Corinne Duffy, Solvay Aroma Performance
The natural wave: a result of clean and cost
The vanilla industry has suffered at the hands of an inhospitable climate rife with natural disasters as well as troubled political systems. Complicating matters, the beans can only grow within 10 to 20 degrees of the equator.
Nielsen-Massey, an Illinois-based producer of vanilla and other flavor extracts, reported in its first-ever crop sustainability report that Madagascar, Indonesia and Papua New Guinea produced more than 90% of the world’s vanilla beans in 2018; Madagascar alone accounts for 75% of that supply. Uganda, Indonesia, India, Mexico and Tahiti also grow the crop.
The century-old company eyes a potential upside to rising costs, however, as other countries have begun invested in the coveted flavor.
- Hawaii boasts the only commercial vanilla farm in the US, while the Cook Islands have also invested in exports.
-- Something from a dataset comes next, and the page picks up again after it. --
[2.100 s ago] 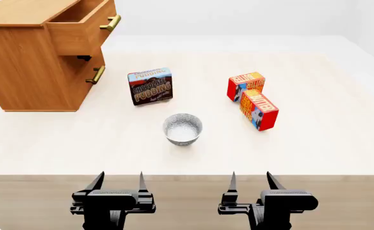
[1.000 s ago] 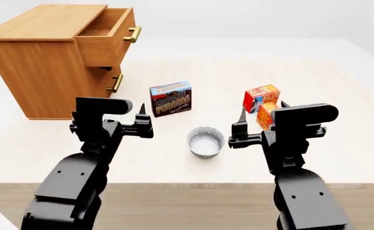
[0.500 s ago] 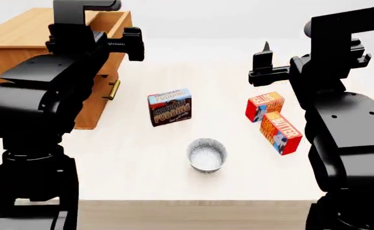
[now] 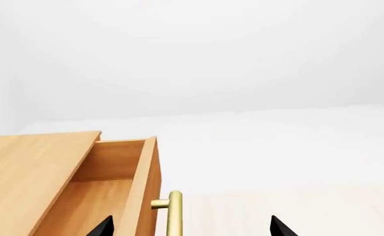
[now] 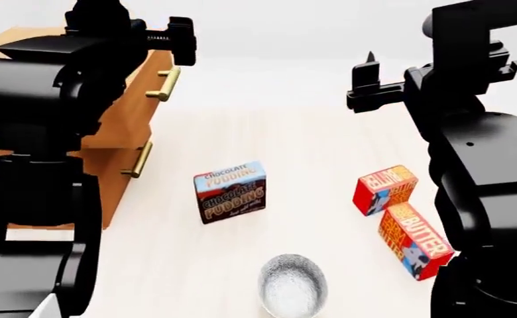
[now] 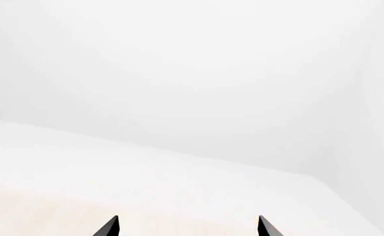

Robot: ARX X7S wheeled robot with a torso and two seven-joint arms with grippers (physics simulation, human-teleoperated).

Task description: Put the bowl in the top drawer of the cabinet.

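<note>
Overhead, both arms, fingers (image 4: 278, 227) spread.

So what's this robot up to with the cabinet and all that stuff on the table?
Nothing is held yet. Both arms are raised high, the left gripper near the cabinet and the right gripper over the far table, both open and empty. The top drawer stands pulled open. The speckled bowl sits untouched near the table's front edge, with a pudding box and two butter boxes behind it.
</note>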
- Researchers at the University of Florida have embarked on a project to understand the viability of growing vanilla in the continental US. According to Nielsen-Massey, four species are native to the US but are endangered due to habitat loss or illegal collection.
- Tanzania has caught on to Uganda’s success with the plant, with support from private investment.
- With a similar climate to Madagascar, the island of Comoros also grows vanilla. Recent support from the UN helped form a National Office of Vanilla to spur industry expansion.
- The government in Somoa – notably the prime minister – have taken steps to nurture a vanilla industry, going so far as to provide agricultural loans to establish farms.
“Vanilla pods have a limited supply, and the market demand is still growing for natural flavors,” explained Duffy. “You know that there is a vanilla crisis because the prices have surged to about $500 per kilogram in recent years, and basically the experts tell us: the vanilla crisis is not going to soften. Prices are going to remain high. Now we see in the market that high-end food products – ice creams or gourmet foods – can’t afford a vanilla extract or vanilla derivatives.”
Meanwhile, she added, “mainstream food products and food companies are looking at alternatives for vanilla extract” that meet clean-label expectations.
Duffy emphasized that ‘there is nothing wrong’ with synthetic vanillin from a health perspective. More often than not, consumers are getting their vanillin fix in chocolates or sweet baked goods. “This is an indulgence product,” she said, “so in terms of marketing, it makes more sense to work on the natural flavors.”
But the choice comes at a cost: Duffy estimated that manufacturers pay three to five times more Vanifolio’s vanilla solutions and five to six times more for Rhovanil’s natural vanillin.
“Let’s not forget that the vanilla bean only contains 1% of vanillin,” she added, referring to the tangible amount of extract in a single vanilla bean. “So if you do the math, the price per kilogram is more like tens of thousands of dollars. So really, it’s huge.”
The price point has not deterred manufacturers who “know they are going to have to pay more” for that natural claim.
“We see quite often customers reformulate several things, because they decided to reduce the sugar, [or] they decided to put some other ingredients in it for a lot of reasons,” continued Duffy. “They end up reworking the base, so all in all, that changes the cost and the profile a little bit.”